[Collected data entries]
-- Opening Marker --
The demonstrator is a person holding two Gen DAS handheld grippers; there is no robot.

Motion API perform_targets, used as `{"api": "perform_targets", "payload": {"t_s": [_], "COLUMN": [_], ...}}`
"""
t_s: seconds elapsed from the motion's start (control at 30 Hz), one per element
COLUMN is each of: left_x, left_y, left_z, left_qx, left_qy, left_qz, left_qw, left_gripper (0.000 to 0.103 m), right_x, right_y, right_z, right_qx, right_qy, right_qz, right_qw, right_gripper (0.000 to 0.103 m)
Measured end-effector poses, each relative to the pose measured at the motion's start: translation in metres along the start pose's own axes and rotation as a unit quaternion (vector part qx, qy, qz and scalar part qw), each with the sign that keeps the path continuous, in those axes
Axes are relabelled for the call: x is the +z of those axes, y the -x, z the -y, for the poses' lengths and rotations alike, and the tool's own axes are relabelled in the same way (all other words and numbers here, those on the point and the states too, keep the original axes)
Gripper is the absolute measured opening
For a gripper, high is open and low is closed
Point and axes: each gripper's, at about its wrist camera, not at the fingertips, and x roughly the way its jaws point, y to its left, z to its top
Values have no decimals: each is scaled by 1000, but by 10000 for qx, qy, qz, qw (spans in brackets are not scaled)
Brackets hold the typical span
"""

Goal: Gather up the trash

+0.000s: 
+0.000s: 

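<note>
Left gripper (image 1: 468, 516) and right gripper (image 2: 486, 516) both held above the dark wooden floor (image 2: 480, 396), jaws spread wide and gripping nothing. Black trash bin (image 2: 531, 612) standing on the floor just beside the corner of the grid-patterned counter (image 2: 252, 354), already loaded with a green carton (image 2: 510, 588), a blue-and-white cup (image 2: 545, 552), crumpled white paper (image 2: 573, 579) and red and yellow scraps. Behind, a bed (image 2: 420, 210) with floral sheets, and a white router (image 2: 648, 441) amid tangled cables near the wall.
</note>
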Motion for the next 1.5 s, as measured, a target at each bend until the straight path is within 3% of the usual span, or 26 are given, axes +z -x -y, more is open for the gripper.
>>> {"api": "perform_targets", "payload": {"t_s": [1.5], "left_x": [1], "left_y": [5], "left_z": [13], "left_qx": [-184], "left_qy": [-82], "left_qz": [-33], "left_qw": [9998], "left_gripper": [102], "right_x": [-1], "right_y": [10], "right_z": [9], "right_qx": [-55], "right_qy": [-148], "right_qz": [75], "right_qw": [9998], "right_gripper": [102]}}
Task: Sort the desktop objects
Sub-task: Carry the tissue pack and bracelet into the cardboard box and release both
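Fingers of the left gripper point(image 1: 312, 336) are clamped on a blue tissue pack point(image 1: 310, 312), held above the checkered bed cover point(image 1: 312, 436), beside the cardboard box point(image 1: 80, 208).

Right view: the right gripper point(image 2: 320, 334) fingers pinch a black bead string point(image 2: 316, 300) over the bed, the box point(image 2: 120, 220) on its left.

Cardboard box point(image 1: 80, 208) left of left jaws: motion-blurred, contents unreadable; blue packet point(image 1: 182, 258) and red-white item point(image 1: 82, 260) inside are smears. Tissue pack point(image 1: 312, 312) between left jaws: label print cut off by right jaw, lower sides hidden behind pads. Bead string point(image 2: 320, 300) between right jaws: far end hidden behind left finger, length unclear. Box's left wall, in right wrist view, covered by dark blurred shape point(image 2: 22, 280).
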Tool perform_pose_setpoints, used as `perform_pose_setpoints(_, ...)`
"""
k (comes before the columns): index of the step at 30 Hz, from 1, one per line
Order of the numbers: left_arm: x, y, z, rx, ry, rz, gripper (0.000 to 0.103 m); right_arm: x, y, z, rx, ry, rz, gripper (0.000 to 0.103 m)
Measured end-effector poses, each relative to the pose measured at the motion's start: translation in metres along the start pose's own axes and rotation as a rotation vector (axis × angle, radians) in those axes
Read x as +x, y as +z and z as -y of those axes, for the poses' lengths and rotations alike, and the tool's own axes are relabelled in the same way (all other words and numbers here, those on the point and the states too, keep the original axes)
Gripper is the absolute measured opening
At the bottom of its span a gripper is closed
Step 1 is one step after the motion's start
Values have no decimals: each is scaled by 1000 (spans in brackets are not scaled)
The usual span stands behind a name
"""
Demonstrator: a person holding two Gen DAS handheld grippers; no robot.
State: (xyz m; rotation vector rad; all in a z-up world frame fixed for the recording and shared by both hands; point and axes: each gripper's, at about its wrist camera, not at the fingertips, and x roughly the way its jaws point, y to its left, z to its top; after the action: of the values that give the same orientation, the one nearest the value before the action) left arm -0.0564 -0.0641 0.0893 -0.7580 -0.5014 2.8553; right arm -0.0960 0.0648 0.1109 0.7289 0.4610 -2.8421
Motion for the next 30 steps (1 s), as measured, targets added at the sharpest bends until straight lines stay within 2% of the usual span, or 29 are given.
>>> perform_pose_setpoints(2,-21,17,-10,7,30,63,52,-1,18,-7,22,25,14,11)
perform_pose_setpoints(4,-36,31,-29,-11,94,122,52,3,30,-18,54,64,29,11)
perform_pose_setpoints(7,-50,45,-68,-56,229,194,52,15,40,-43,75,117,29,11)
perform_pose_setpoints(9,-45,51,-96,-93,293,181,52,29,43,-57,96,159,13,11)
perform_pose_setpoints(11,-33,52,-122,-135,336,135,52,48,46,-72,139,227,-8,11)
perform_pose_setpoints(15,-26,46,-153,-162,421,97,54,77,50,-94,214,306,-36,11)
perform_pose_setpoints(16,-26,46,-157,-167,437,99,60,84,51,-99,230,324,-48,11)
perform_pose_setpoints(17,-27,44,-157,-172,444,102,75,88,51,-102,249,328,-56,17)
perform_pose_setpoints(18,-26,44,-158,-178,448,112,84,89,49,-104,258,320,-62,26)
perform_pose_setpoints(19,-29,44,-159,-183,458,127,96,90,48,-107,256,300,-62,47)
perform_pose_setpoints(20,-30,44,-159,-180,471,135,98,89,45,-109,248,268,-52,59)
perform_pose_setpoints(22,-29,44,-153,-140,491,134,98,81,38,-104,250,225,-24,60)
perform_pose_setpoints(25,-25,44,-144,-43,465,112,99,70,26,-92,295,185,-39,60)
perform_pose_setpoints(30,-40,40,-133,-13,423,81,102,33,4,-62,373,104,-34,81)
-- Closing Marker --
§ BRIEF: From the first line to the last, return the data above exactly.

§ REPLY:
The demonstrator is a person holding two Gen DAS handheld grippers; there is no robot.

Motion API perform_targets, used as `{"api": "perform_targets", "payload": {"t_s": [_], "COLUMN": [_], ...}}`
"""
t_s: seconds elapsed from the motion's start (control at 30 Hz), one per element
COLUMN is each of: left_x, left_y, left_z, left_qx, left_qy, left_qz, left_qw, left_gripper (0.000 to 0.103 m), right_x, right_y, right_z, right_qx, right_qy, right_qz, right_qw, right_gripper (0.000 to 0.103 m)
Measured end-effector poses, each relative to the pose measured at the motion's start: translation in metres along the start pose's own axes and rotation as a unit quaternion (vector part qx, qy, qz and scalar part qw), each with the sign that keeps the path continuous, in those axes
Axes are relabelled for the call: x is the +z of those axes, y the -x, z the -y, for the poses' lengths and rotations alike, and the tool's own axes are relabelled in the same way (all other words and numbers here, those on the point and the states too, keep the original axes)
Gripper is the absolute measured opening
For a gripper, high is open and low is closed
Point and axes: each gripper's, at about its wrist camera, not at the fingertips, and x roughly the way its jaws point, y to its left, z to its top
Values have no decimals: each is scaled by 1000, but by 10000 for qx, qy, qz, qw (spans in brackets are not scaled)
Brackets hold the typical span
"""

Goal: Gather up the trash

+0.000s: 
+0.000s: 

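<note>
Left gripper (image 1: 468, 516) and right gripper (image 2: 486, 516) both held above the dark wooden floor (image 2: 480, 396), jaws spread wide and gripping nothing. Black trash bin (image 2: 531, 612) standing on the floor just beside the corner of the grid-patterned counter (image 2: 252, 354), already loaded with a green carton (image 2: 510, 588), a blue-and-white cup (image 2: 545, 552), crumpled white paper (image 2: 573, 579) and red and yellow scraps. Behind, a bed (image 2: 420, 210) with floral sheets, and a white router (image 2: 648, 441) amid tangled cables near the wall.
</note>
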Motion for the next 1.5 s, as measured, a target at each bend until the straight path is within 3% of the usual span, or 26 are given, axes +z -x -y, more is open for the gripper.
>>> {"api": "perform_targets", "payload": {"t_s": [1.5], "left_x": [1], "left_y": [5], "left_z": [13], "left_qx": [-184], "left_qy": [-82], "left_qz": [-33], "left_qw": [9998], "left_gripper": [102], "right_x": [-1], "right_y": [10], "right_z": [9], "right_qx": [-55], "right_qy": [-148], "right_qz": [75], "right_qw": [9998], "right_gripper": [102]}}
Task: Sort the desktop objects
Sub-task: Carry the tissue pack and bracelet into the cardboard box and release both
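Fingers of the left gripper point(image 1: 312, 336) are clamped on a blue tissue pack point(image 1: 310, 312), held above the checkered bed cover point(image 1: 312, 436), beside the cardboard box point(image 1: 80, 208).

Right view: the right gripper point(image 2: 320, 334) fingers pinch a black bead string point(image 2: 316, 300) over the bed, the box point(image 2: 120, 220) on its left.

Cardboard box point(image 1: 80, 208) left of left jaws: motion-blurred, contents unreadable; blue packet point(image 1: 182, 258) and red-white item point(image 1: 82, 260) inside are smears. Tissue pack point(image 1: 312, 312) between left jaws: label print cut off by right jaw, lower sides hidden behind pads. Bead string point(image 2: 320, 300) between right jaws: far end hidden behind left finger, length unclear. Box's left wall, in right wrist view, covered by dark blurred shape point(image 2: 22, 280).
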Tool perform_pose_setpoints, used as `perform_pose_setpoints(_, ...)`
"""
k (comes before the columns): index of the step at 30 Hz, from 1, one per line
Order of the numbers: left_arm: x, y, z, rx, ry, rz, gripper (0.000 to 0.103 m); right_arm: x, y, z, rx, ry, rz, gripper (0.000 to 0.103 m)
Measured end-effector poses, each relative to the pose measured at the motion's start: translation in metres along the start pose's own axes and rotation as a rotation vector (axis × angle, radians) in those axes
Read x as +x, y as +z and z as -y of those axes, for the poses' lengths and rotations alike, and the tool's own axes are relabelled in the same way (all other words and numbers here, those on the point and the states too, keep the original axes)
Gripper is the absolute measured opening
At the bottom of its span a gripper is closed
Step 1 is one step after the motion's start
Values have no decimals: each is scaled by 1000 (spans in brackets are not scaled)
The usual span stands behind a name
"""
Demonstrator: a person holding two Gen DAS handheld grippers; no robot.
State: (xyz m; rotation vector rad; all in a z-up world frame fixed for the recording and shared by both hands; point and axes: each gripper's, at about its wrist camera, not at the fingertips, and x roughly the way its jaws point, y to its left, z to its top; after the action: of the values that give the same orientation, the one nearest the value before the action) left arm -0.0564 -0.0641 0.0893 -0.7580 -0.5014 2.8553; right arm -0.0960 0.0648 0.1109 0.7289 0.4610 -2.8421
Motion for the next 30 steps (1 s), as measured, targets added at the sharpest bends until straight lines stay within 2% of the usual span, or 29 are given.
>>> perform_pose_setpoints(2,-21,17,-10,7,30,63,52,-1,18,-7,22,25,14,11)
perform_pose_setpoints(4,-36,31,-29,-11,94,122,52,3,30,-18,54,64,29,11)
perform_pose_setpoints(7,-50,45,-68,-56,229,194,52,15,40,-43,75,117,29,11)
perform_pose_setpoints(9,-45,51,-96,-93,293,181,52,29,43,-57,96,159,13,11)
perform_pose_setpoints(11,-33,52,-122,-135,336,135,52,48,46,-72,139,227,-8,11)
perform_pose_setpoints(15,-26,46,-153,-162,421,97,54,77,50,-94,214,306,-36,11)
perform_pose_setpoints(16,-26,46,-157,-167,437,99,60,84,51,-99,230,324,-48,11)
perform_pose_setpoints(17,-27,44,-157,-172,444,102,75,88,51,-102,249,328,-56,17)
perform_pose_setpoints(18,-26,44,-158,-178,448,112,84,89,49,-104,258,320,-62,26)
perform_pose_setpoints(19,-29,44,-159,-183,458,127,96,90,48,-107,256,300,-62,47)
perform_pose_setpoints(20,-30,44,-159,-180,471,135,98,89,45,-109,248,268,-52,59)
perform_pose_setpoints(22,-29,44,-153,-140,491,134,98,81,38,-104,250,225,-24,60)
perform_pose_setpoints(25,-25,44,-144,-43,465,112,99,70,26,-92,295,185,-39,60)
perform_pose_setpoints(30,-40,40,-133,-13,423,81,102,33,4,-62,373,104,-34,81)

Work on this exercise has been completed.